The task: Please reproduce the lines of the records below from the one holding "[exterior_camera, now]" through the one holding "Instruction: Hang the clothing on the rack", inclusive, skipping all pictures.

<<<<

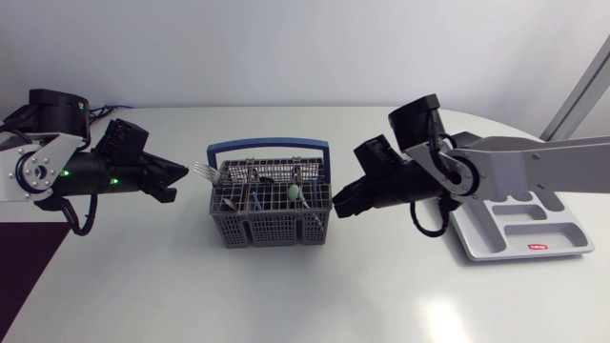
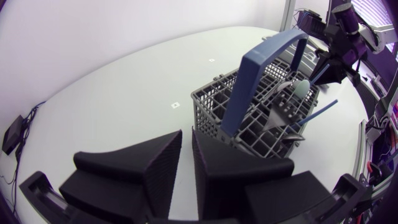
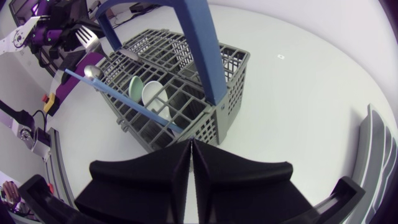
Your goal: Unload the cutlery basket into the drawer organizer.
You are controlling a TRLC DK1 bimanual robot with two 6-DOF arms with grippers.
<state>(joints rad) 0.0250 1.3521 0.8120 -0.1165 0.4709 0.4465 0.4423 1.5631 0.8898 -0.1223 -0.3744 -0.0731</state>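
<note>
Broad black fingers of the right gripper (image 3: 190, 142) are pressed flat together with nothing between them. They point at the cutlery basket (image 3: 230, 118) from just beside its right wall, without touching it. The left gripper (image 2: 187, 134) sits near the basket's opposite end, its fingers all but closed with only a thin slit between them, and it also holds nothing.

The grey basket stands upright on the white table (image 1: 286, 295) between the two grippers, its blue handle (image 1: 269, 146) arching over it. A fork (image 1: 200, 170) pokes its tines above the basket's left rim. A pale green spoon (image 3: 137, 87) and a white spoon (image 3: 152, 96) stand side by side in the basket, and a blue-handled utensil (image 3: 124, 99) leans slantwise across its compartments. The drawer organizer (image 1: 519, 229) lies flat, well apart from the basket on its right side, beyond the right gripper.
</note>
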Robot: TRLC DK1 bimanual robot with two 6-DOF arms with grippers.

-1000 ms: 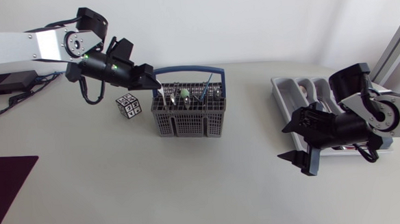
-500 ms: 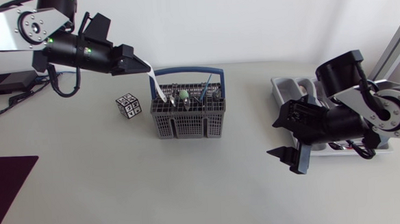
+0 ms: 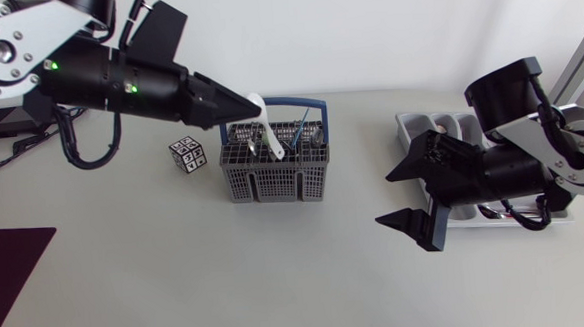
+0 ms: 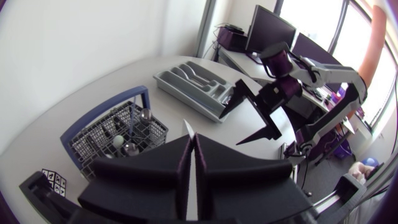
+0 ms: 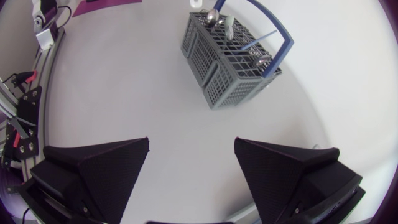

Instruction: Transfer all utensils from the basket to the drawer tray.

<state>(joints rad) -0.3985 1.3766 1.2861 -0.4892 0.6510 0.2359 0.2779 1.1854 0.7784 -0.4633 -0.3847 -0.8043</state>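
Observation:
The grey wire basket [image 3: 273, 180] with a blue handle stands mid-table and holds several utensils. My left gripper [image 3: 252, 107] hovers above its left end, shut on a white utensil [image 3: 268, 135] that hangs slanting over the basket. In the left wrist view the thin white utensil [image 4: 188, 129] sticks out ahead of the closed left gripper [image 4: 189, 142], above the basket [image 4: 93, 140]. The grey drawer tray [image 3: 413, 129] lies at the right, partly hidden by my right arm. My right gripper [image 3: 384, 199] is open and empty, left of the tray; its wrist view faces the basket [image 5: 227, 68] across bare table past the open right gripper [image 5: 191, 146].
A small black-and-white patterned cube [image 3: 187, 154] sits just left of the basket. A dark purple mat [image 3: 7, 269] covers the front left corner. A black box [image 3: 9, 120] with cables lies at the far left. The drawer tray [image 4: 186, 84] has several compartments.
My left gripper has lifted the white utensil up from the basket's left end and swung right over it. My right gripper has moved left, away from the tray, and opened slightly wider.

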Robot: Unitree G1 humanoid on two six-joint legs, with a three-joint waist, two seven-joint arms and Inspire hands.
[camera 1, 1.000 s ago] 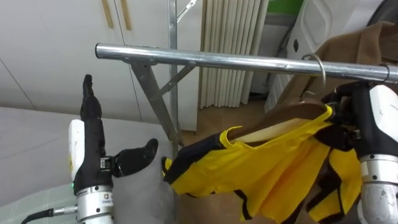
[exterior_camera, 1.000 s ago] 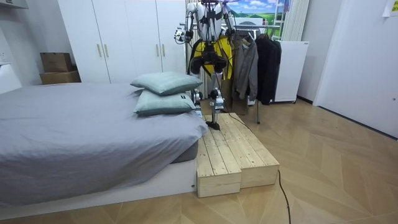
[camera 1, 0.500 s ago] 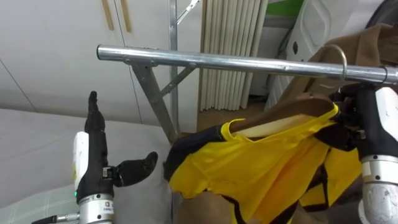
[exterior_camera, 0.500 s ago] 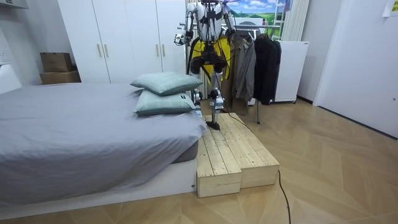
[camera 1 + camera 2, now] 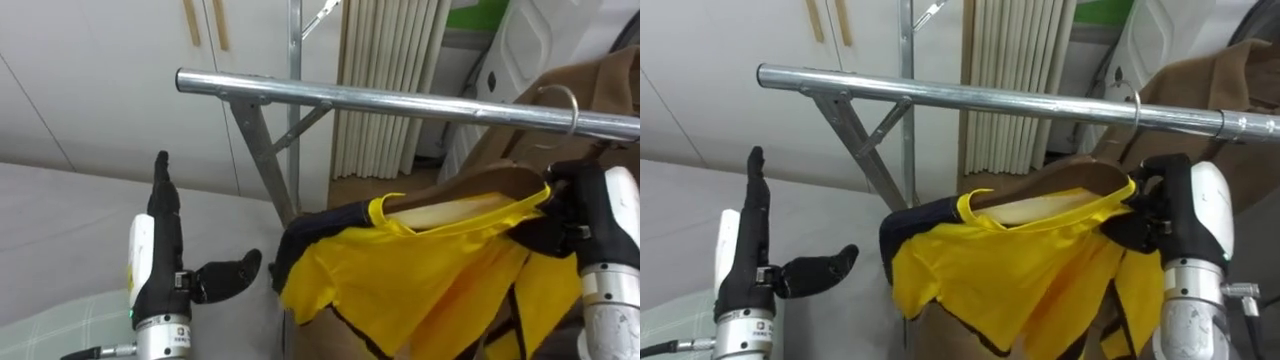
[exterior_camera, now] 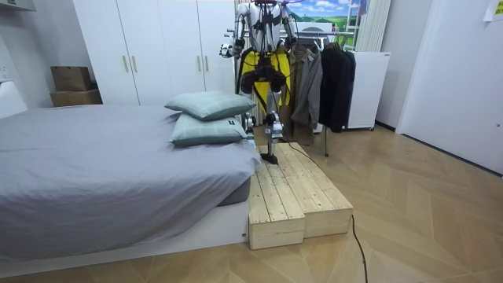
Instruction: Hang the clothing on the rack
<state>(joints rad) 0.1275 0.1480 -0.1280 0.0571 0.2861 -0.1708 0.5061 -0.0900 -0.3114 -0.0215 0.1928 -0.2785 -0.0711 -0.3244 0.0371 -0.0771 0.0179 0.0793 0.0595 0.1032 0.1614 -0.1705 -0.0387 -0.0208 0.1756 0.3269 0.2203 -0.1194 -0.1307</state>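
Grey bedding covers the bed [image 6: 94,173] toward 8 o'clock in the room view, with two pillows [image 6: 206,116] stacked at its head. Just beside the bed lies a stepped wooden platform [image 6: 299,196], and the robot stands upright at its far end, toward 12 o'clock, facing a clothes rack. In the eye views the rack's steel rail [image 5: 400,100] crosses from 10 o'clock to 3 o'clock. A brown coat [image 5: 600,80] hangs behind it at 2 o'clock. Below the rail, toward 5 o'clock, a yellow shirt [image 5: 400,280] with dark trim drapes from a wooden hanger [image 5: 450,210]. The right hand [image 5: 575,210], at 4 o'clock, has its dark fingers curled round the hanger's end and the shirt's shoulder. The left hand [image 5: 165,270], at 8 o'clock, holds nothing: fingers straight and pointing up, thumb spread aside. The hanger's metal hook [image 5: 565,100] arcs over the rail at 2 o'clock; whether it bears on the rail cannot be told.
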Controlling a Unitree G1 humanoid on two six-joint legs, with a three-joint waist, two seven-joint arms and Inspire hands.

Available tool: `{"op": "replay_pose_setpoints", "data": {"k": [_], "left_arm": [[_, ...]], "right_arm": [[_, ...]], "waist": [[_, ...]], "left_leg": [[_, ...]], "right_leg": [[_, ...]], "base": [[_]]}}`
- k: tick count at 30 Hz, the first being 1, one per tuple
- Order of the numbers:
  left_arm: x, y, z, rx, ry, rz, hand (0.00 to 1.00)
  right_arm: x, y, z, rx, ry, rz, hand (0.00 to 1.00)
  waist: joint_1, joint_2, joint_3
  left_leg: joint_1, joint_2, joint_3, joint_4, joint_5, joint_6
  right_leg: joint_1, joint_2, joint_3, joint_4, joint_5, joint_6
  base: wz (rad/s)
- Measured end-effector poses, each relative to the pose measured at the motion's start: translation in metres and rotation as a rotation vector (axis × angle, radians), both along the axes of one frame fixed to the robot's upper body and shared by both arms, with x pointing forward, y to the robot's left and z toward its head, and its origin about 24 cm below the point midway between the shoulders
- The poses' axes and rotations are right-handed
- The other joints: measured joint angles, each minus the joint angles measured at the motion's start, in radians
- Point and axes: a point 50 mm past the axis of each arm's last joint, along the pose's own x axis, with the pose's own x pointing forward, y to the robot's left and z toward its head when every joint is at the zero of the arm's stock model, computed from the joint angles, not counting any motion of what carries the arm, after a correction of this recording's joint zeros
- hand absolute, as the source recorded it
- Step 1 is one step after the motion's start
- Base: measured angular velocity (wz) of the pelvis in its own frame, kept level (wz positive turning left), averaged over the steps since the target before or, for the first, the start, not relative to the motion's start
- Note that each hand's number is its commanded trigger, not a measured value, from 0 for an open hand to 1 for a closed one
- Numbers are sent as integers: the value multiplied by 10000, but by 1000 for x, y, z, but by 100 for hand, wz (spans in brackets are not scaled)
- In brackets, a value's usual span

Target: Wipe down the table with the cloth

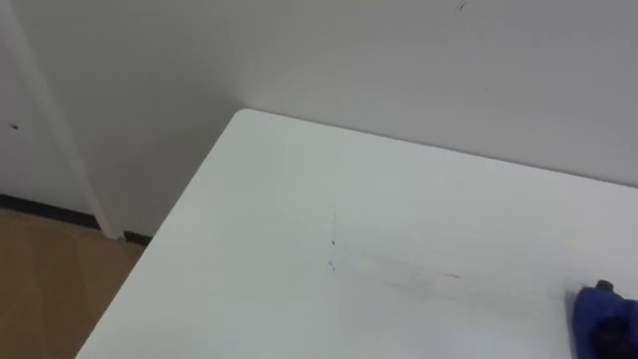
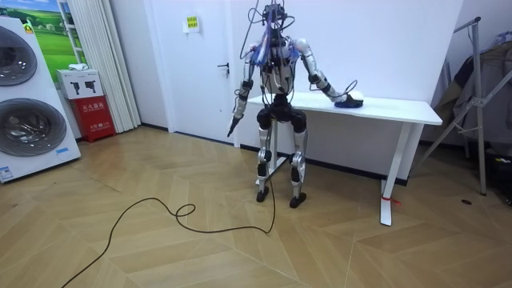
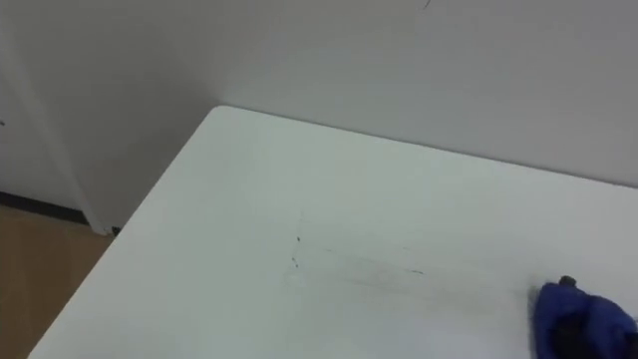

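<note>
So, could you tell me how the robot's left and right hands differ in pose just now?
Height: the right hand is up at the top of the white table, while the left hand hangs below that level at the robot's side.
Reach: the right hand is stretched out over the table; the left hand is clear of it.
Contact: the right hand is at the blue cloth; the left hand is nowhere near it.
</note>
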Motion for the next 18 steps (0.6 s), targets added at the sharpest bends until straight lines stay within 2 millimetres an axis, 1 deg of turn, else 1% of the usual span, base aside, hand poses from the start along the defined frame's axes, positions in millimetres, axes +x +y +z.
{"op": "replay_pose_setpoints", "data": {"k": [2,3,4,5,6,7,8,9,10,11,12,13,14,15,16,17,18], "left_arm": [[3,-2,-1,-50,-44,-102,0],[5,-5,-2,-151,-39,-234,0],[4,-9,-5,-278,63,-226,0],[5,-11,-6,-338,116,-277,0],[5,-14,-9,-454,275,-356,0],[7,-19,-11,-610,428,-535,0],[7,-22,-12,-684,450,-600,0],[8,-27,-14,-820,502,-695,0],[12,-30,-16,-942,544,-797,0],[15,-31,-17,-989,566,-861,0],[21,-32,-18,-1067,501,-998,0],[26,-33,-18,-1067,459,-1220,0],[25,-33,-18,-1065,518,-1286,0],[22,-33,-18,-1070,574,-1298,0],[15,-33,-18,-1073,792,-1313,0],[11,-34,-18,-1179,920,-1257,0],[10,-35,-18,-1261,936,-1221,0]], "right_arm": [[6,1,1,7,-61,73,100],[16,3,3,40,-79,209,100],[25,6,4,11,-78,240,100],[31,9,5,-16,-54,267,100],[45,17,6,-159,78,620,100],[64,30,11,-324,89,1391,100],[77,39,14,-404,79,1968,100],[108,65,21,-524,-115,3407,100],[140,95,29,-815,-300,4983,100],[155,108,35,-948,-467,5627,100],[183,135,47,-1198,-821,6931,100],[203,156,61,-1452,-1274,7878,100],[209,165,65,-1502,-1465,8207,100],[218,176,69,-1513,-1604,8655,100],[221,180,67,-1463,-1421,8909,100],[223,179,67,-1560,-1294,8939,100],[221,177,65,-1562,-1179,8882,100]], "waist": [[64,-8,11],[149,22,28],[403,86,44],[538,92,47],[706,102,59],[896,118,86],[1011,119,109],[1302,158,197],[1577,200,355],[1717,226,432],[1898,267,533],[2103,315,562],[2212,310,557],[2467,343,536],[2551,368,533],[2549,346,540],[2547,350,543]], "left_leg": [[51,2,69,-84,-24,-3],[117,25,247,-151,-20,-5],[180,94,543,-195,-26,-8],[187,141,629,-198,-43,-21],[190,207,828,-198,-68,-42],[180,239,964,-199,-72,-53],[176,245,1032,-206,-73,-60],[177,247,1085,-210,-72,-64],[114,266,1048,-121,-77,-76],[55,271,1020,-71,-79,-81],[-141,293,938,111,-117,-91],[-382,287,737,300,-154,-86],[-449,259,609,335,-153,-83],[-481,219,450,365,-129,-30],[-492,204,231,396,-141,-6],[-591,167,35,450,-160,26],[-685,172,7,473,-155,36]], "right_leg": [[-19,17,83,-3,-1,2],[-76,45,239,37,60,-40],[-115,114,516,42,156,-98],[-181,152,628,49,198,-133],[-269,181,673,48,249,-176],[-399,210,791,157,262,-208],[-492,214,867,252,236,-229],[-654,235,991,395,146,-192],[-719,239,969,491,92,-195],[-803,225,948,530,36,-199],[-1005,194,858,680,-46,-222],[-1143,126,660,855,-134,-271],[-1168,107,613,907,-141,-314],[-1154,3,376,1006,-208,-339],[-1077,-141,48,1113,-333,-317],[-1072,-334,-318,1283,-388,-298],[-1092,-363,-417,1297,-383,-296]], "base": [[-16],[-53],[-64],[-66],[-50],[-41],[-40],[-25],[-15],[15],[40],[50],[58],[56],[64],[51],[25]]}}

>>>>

Result of the task:
[exterior_camera, now] 
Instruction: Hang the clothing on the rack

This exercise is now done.